It seems like a lifetime ago, but it was actually early 2016, that I stumbled across a draft of the book, Bitcoin and Cryptocurrency Technologies. It was a compelling read, a journey into a fascinating new world. But it wasn't until I reached section 8.5 on page 231 that my mind was suddenly and properly blown: "Proof‐of‐Stake and Virtual Mining". I was immediately hooked by the genius of the Proof of Stake concept. Reading on, I learned of Ethereum's plans to deliver PoS, and there I hitched my wagon: a decision that I have not regretted for a single instant over the last 4.5 years. Never would I have imagined that I would be able to play a tiny part in finally delivering it.

I'll spare you the bit about how excited I am (and nervous too - I last felt like this on my wedding day). Anthony Sassano does a great job of capturing the momentousness of it all in today's Daily Gwei.

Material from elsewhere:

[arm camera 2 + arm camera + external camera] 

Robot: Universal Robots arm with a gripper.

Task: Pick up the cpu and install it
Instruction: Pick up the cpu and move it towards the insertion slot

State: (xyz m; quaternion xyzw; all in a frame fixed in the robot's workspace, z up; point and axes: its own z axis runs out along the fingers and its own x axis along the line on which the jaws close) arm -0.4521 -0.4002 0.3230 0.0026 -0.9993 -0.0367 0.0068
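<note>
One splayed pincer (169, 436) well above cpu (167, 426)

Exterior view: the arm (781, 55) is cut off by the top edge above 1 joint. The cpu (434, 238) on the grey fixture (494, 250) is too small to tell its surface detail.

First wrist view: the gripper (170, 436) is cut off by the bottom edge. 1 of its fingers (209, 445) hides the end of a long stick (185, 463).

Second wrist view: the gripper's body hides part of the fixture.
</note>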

That so many (2647 unique depositors) have entrusted so much (855,264 ETH, worth over half a billion dollars as I write) to kicking off this endeavour is both wonderful and terrifying.

Until eight or nine days ago, all the questions were about, "will we make it?" Would enough Ether be committed to launch the chain? Progress was slow and flat. Journalists were asking me what we'd do if the ETH didn't come in, and there was a very long discussion on the specs repo about contingencies. But I had faith in you all! Slowly at first then all at once: the pace of deposits accelerated over the weekend, and went vertical on Monday, with deposit 16,384 coming in several hours ahead of the deadline.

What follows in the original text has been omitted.